Tuesday, June 22, 2010

June 22: I Can See My House from Here

Today I flew a plane! A friend of my husband flew into Owls Head from Portland this morning and took us each up in his rented Cessna. Hugh served three tours in Iraq with the Marines, flying "anything that flies," as he put it, and is also a flying instructor, so I felt like I was in good hands. I wasn't nervous, but when you grip the steering handles to turn, and the plane responds, it's quite a feeling.

I love to fly, love to see a landscape that is so familiar on the ground from that new, lofty perspective, trying to guess what's what from the new angle. A hawk's eye view. We flew over Beech Hill so I could take some photos, turned inland to fly over Ragged and Bald Mountains, followed the Megunticook River to Camden Harbor, then followed the coast over Rockport and Rockland Harbors so we could check out the giant drill ship moored and awaiting repairs out beyond the Breakwater. I felt a surge of love toward the beautiful patchwork of green forests and fields bordered by the blues of the bay spreading out below us: this is my home. And I literally picked out my home (and my office) as we flew along the river. Funny how we always need to find ourselves in that way. It was like playing with Google Earth only in real life.
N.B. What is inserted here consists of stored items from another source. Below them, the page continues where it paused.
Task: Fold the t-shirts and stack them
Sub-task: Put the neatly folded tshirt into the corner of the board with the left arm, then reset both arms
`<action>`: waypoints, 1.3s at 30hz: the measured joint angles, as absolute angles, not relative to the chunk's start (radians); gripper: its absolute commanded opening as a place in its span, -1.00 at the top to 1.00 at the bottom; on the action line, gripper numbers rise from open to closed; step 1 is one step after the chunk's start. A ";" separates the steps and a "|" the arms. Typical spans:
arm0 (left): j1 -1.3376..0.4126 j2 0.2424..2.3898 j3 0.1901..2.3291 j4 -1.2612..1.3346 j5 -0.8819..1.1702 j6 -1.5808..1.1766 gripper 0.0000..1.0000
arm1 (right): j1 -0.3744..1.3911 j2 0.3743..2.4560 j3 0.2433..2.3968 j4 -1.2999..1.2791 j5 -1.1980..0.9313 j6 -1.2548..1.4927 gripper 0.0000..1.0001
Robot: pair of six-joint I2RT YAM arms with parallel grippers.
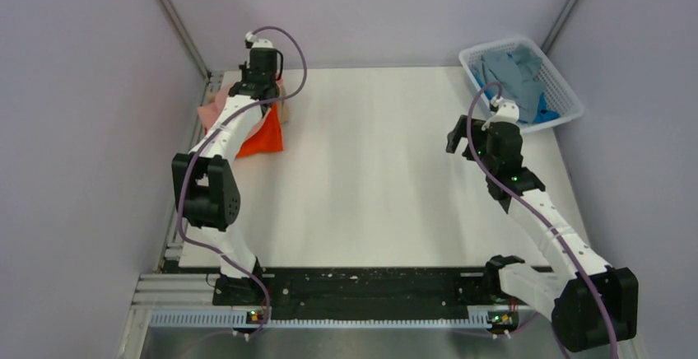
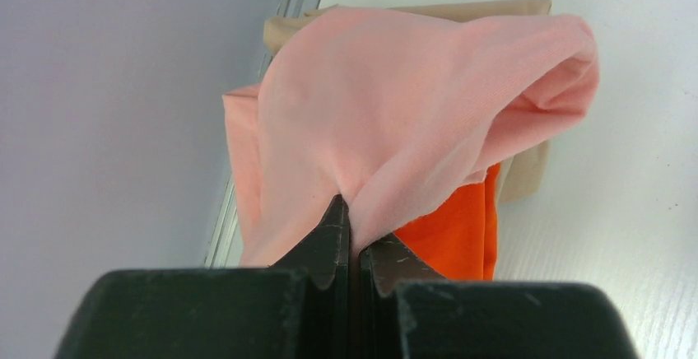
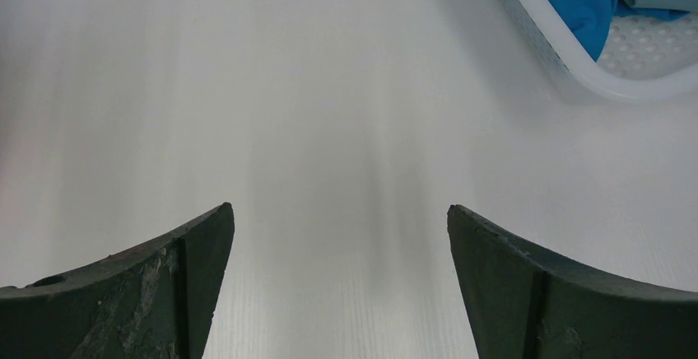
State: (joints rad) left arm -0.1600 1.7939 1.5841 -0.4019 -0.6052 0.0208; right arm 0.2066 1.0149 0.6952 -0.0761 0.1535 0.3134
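- The left gripper [image 2: 350,219] is at the far left corner of the desk [image 1: 370,178], its fingers pressed together on a fold of the salmon pink t-shirt [image 2: 395,120].
- From that pinch the pink cloth rises and billows into a loose hood; it drapes over the other shirts in the corner.
- The bright orange t-shirt [image 2: 461,227] lies under the pink one, showing just right of the gripper in the left wrist view. From above it spreads toward the near side of the pile.
- The tan t-shirt [image 2: 461,6] peeks out along the far edge of the pile and again beside the orange cloth, touching both — it seems to be the lowest layer, though its full outline is hidden.
- The right gripper [image 3: 339,207] is spread wide with nothing between its fingers, above bare desk on the right side, near the basket.
- The white mesh basket [image 1: 568,95] sits at the far right corner of the desk. It holds the grey t-shirt [image 1: 510,71], crumpled, and the blue t-shirt [image 1: 545,114], tucked along the basket's near right wall.
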 measured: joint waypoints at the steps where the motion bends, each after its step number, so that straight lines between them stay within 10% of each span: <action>1: -0.160 1.799 1.584 -0.399 -0.604 0.021 1.00 | 0.207 1.015 0.695 -0.076 0.153 0.313 -0.98; 5: -0.160 1.857 1.584 -0.382 -0.612 0.021 0.98 | 0.206 1.017 0.695 -0.076 0.153 0.313 -0.98; 11: -0.162 2.004 1.597 -0.413 -0.613 0.021 -0.13 | 0.206 1.017 0.695 -0.076 0.156 0.313 -0.98; 15: -0.163 2.030 1.606 -0.434 -0.590 0.015 -0.50 | 0.207 1.017 0.695 -0.076 0.156 0.313 -0.98; 28: -0.163 1.925 1.634 -0.481 -0.470 -0.044 -0.86 | 0.207 1.016 0.695 -0.076 0.157 0.307 -0.98; 39: -0.191 1.344 1.379 -0.339 -0.113 -0.173 -0.98 | 0.206 1.016 0.695 -0.076 0.155 0.307 -0.98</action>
State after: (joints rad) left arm -0.1913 1.3441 1.3792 -0.3386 -0.1135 -0.1726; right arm 0.2062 1.0164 0.6952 -0.0761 0.1555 0.3069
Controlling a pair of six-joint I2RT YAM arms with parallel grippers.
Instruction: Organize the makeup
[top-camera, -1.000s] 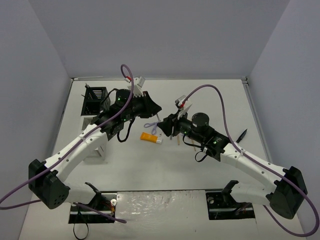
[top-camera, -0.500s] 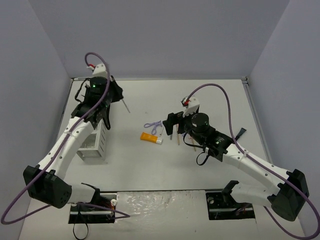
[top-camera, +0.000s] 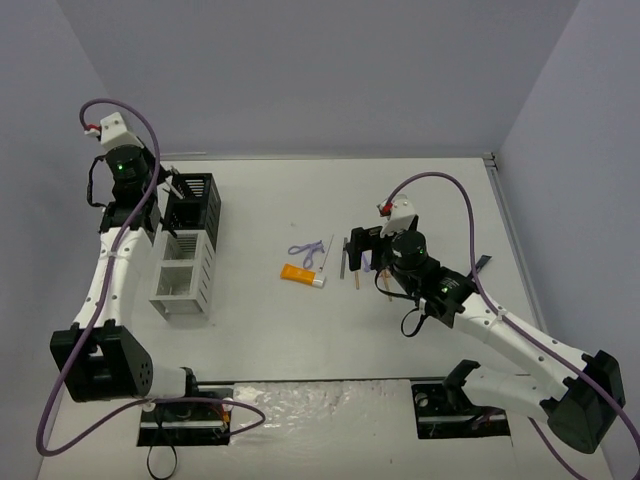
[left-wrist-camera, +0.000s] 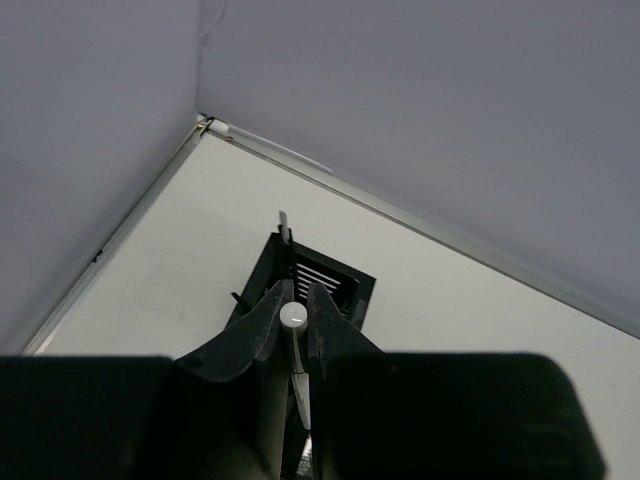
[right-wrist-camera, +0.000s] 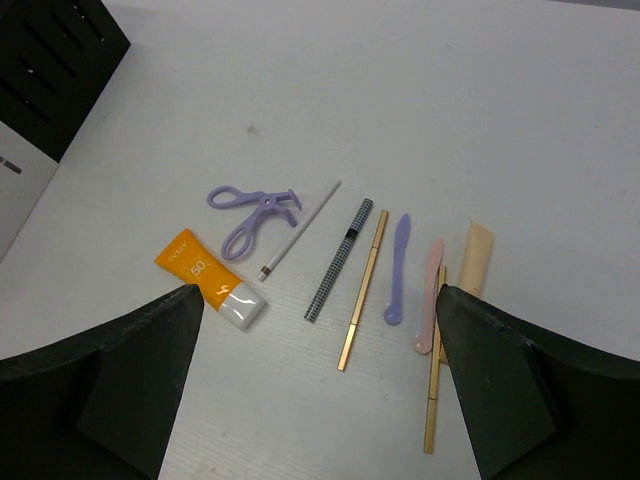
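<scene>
The makeup lies in a row mid-table: an orange tube (right-wrist-camera: 205, 278) with a white cap, a purple looped tool (right-wrist-camera: 250, 210), a thin white pencil (right-wrist-camera: 300, 230), a checkered pencil (right-wrist-camera: 340, 260), two gold pencils (right-wrist-camera: 363, 290), a purple spatula (right-wrist-camera: 398, 268), a pink spatula (right-wrist-camera: 430, 295) and a tan tube (right-wrist-camera: 476, 258). My right gripper (right-wrist-camera: 318, 290) hovers open above them, holding nothing; from the top view it (top-camera: 358, 247) sits just right of the orange tube (top-camera: 300, 275). My left gripper (left-wrist-camera: 295, 290) is shut on a thin white stick (left-wrist-camera: 292, 315) over the rack's black compartment (left-wrist-camera: 330, 280).
The black-and-white compartment rack (top-camera: 205, 262) stands at the left of the table, black section (top-camera: 192, 205) farthest from me. A dark pencil (top-camera: 483, 265) lies alone at the right. The enclosure walls close in on the left, back and right.
My left arm swung from mid-table to the far left, carrying the thin white stick over the rack. My right gripper opened wide and shifted slightly right.
</scene>
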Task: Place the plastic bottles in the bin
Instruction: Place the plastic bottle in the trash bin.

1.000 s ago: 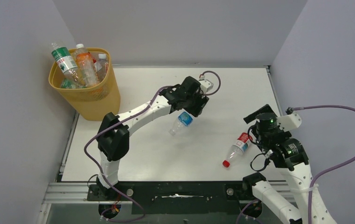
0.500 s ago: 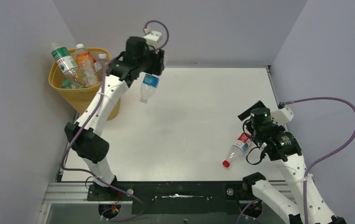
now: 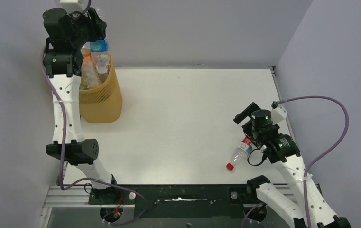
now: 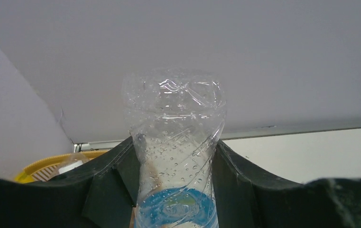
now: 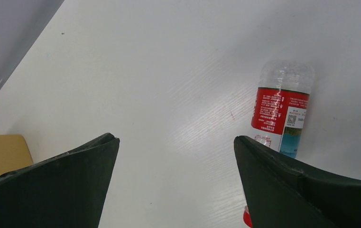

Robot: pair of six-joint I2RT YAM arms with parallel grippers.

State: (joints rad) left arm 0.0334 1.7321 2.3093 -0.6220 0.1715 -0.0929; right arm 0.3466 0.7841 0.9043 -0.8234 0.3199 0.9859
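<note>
A clear plastic bottle with a blue label (image 4: 174, 142) is clamped in the left gripper (image 4: 174, 164), held high above the rim of the tall yellow-orange mesh bin (image 3: 103, 99) at the far-left corner of the white table (image 3: 178, 118). Several other bottles (image 3: 91, 71) stand packed inside the bin, an orange one among them. Toward the table's near-right corner lies a clear red-labelled, red-capped bottle (image 5: 281, 111). The right gripper (image 5: 176, 142) hovers just over the table there, jaws spread wide and empty, with that bottle beside one finger.
</note>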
Hugh let me take the "wheel" for a few more minutes as he lowered the flaps and flipped switches to prepare for landing. It was kind of like driving a car, only different. An uplifting experience (pun intended), and even more so, I think, for my husband. I was trying to photograph everything I could see, but he was intent on really experiencing what it was like to fly a plane. Judging from his ecstatic expression as he stepped back to the ground, I think I'm thankful that there's no way he has the time for flying lessons.
















Is this what hawks feel
as they soar over forests,
spying that one tree?

Monday, June 21, 2010

June 21: Summer Solstice

This afternoon as I was driving home from a meeting, the car thermometer read 90 and the sun was high in a deep blue sky. Summer Solstice, the longest day of the year. After this, as one friend put it, it's all downhill till the Winter Solstice. I reveled in the lush steaminess of the day.

Besides being significant on the world's seasonal calendar, this day is also important as my niece Nola's first birthday. What a powerful day on which to be born, the day when the sun god is in his prime, when the sun has reached its apex. Surely she will go through life fired by an inner solar power.
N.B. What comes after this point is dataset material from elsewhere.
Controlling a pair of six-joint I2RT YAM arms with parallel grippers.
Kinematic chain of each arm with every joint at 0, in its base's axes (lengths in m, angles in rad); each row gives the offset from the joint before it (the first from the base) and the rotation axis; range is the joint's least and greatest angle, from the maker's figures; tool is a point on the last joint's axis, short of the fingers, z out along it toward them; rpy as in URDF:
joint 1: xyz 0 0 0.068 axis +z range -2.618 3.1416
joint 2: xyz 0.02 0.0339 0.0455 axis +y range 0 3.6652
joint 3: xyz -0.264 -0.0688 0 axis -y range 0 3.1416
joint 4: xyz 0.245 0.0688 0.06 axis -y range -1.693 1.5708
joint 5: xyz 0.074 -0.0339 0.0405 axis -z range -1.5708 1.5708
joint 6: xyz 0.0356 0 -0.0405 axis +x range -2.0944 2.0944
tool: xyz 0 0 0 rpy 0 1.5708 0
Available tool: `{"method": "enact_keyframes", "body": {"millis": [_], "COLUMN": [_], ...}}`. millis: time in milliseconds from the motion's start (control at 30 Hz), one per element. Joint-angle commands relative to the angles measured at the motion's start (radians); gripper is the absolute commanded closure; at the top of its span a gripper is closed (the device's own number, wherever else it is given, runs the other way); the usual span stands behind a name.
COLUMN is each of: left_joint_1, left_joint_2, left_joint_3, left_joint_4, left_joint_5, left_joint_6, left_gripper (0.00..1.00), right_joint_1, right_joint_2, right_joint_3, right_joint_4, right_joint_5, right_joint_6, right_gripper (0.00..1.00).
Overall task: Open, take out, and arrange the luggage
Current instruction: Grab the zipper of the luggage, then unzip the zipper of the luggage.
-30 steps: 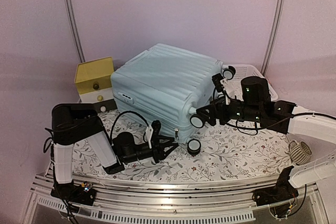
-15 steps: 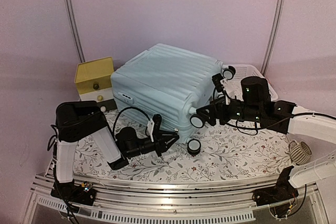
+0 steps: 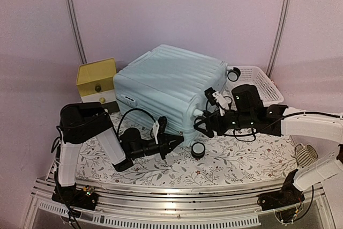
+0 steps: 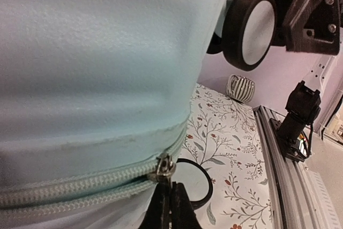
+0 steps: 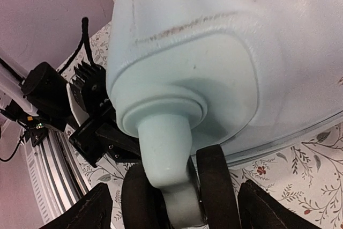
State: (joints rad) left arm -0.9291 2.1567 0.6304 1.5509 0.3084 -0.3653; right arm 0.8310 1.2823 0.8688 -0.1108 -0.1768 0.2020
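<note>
Because the luggage (image 3: 171, 84), lying flat on the table (image 3: 252, 159) midway along and toward its far edge, is a bulky, rigid, smooth shell, I judge it too heavy and slippery to grip by its walls; its small fittings are the sensible holds. The left gripper (image 4: 170, 202) pinches the zipper pull (image 4: 165, 167) at the case's near corner, jaws pressed together on it, while the right gripper (image 5: 179, 210) holds its jaws spread either side of a caster (image 5: 217, 186), not clamping it.

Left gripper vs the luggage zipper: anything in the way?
Nothing visible. The left gripper is shut right at the zipper pull on the luggage seam, apparently pinching its tab. The right gripper straddles a caster wheel at the corner, off to the side, not between them.
</note>
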Motion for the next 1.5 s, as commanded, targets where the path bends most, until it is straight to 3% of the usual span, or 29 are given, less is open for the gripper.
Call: {"method": "enact_keyframes", "body": {"millis": [0, 267, 433, 600, 833, 933, 1033, 1167, 1333, 1467], "left_joint_1": [-0.051, -0.121, -0.159, -0.180, -0.227, -0.224, -0.214, -0.219, -0.222, -0.229], "left_joint_2": [0.054, 0.035, 0.017, 0.026, 0.038, 0.012, -0.041, -0.054, -0.013, -0.022], "left_joint_3": [0.037, 0.137, 0.100, 0.103, 0.248, 0.217, 0.154, 0.106, 0.108, 0.101], "left_joint_4": [0.160, -0.062, 0.008, 0.068, -0.106, -0.060, 0.020, 0.131, 0.219, 0.195], "left_joint_5": [0.158, 0.184, 0.219, 0.261, 0.193, 0.110, 0.019, -0.009, 0.007, -0.021], "left_joint_6": [0.086, 0.259, 0.345, 0.344, 0.374, 0.312, 0.188, 0.080, 0.040, 0.078], "left_gripper": [1.00, 1.00, 1.00, 1.00, 1.00, 1.00, 1.00, 1.00, 1.00, 0.99], "right_joint_1": [0.003, 0.008, 0.016, 0.018, 0.030, 0.033, 0.034, 0.034, 0.033, 0.033], "right_joint_2": [0.095, 0.196, 0.209, 0.209, 0.209, 0.184, 0.115, -0.012, -0.163, -0.248], "right_joint_3": [0.045, 0.113, 0.124, 0.136, 0.129, 0.099, 0.031, -0.100, -0.279, -0.413], "right_joint_4": [0.013, 0.091, 0.113, 0.108, 0.149, 0.156, 0.180, 0.242, 0.333, 0.406], "right_joint_5": [-0.110, -0.218, -0.213, -0.178, -0.188, -0.137, -0.040, 0.068, 0.120, 0.106], "right_joint_6": [-0.022, -0.042, -0.036, -0.050, -0.049, -0.046, -0.026, 0.017, 0.083, 0.144], "right_gripper": [0.19, 0.61, 0.80, 0.80, 0.78, 0.70, 0.55, 0.42, 0.37, 0.37]}}
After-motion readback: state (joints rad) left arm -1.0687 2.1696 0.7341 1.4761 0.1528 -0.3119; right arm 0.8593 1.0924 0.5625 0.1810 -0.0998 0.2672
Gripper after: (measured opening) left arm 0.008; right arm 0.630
I was musing on the luxurious heat and light of late afternoon, the richness of the foliage on this humid Midsummer's Day, when I noticed an odd-shaped cloud scrawled on the sky's blue screen stretching over Mount Battie. The cloud looked like a big, white C. Immediately I thought of certain mountains I've seen in Arizona desert country (and in other places out west) upon which proud locals have painted the first letter of their town's name. A mountain right outside Parker, Arizona bears a large white P, for example. This seems to be a common practice, and rather than defacing the mountain, it serves in its way as a link between landscape and community.
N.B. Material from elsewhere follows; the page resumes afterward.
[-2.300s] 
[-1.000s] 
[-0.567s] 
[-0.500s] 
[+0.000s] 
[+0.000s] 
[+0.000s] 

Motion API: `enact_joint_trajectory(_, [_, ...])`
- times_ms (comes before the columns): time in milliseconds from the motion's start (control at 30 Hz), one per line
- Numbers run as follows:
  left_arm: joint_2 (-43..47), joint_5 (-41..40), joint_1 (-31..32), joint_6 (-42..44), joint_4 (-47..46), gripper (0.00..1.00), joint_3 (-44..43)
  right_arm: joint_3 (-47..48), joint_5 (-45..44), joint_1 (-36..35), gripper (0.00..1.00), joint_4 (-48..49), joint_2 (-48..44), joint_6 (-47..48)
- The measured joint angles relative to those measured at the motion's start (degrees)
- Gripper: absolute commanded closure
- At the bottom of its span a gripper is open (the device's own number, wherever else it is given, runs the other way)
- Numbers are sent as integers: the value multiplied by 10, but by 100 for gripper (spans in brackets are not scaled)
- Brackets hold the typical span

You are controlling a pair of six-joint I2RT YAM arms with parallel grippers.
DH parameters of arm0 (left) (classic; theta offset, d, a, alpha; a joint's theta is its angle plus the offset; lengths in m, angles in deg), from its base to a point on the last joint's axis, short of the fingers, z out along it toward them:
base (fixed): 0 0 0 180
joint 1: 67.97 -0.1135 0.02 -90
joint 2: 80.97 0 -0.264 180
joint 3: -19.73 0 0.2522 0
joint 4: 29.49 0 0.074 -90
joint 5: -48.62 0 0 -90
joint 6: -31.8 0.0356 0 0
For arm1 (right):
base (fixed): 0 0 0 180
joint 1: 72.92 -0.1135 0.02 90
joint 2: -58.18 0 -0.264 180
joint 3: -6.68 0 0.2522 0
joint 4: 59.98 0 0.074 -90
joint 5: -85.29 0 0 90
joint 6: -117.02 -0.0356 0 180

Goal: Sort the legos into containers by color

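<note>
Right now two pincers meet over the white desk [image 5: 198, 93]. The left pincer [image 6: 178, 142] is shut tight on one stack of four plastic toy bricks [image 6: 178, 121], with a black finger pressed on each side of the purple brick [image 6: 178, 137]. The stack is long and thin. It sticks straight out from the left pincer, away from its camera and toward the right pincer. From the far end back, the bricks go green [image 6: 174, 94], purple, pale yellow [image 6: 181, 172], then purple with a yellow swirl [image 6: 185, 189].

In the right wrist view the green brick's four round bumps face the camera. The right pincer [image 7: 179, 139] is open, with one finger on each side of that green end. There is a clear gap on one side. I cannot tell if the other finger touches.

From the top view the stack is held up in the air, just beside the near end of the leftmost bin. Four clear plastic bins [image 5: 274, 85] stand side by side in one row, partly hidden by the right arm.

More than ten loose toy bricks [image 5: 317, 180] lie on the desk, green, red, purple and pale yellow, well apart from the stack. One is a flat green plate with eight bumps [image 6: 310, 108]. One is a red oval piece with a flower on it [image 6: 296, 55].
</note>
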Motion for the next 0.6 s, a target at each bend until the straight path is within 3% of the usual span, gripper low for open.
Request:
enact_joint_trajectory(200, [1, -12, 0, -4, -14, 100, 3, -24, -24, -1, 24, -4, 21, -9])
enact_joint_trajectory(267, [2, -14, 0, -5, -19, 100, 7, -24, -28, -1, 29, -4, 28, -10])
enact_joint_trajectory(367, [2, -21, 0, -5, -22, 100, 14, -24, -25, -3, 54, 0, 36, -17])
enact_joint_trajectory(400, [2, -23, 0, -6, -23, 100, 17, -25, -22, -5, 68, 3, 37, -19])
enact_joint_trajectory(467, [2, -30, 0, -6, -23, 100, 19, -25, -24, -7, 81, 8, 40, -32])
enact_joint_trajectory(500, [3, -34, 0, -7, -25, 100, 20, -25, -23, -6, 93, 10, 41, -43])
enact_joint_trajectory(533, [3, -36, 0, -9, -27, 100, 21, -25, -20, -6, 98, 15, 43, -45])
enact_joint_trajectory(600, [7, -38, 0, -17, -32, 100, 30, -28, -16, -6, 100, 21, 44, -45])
So even though Mount Battie bears no resemblance to the arid, patchy hills of the west, today the weather  shaped a fluffy C to perch on its craggy, pine-covered summit, just for Camden, just for a moment. I looked up later and it was scattered. (I guess it was too much to ask for an N for Nola--nature's sky-writers would have a real challenge with that one.) Ephemeral as it was, however, that special Solstice cloud bridged a gap in my memory between two places I love: Maine and the Sonoran desert of Arizona. And today both of them were hot and sunny for the first day of Summer.

Strange how even on
a humid Maine summer day
I think of desert.

Sunday, June 20, 2010

June 20: Dove

It's Father's Day, but my dad's away today and I haven't come across any inspiring paternal images to write about in his honor--except for the pileated woodpecker (a bird my dad always enjoys seeing), which has been insistently calling up and down the river today for some unknown masculine purpose. If he were home, my dad would probably be hearing it too, as my parents and I live about a mile apart on the same river.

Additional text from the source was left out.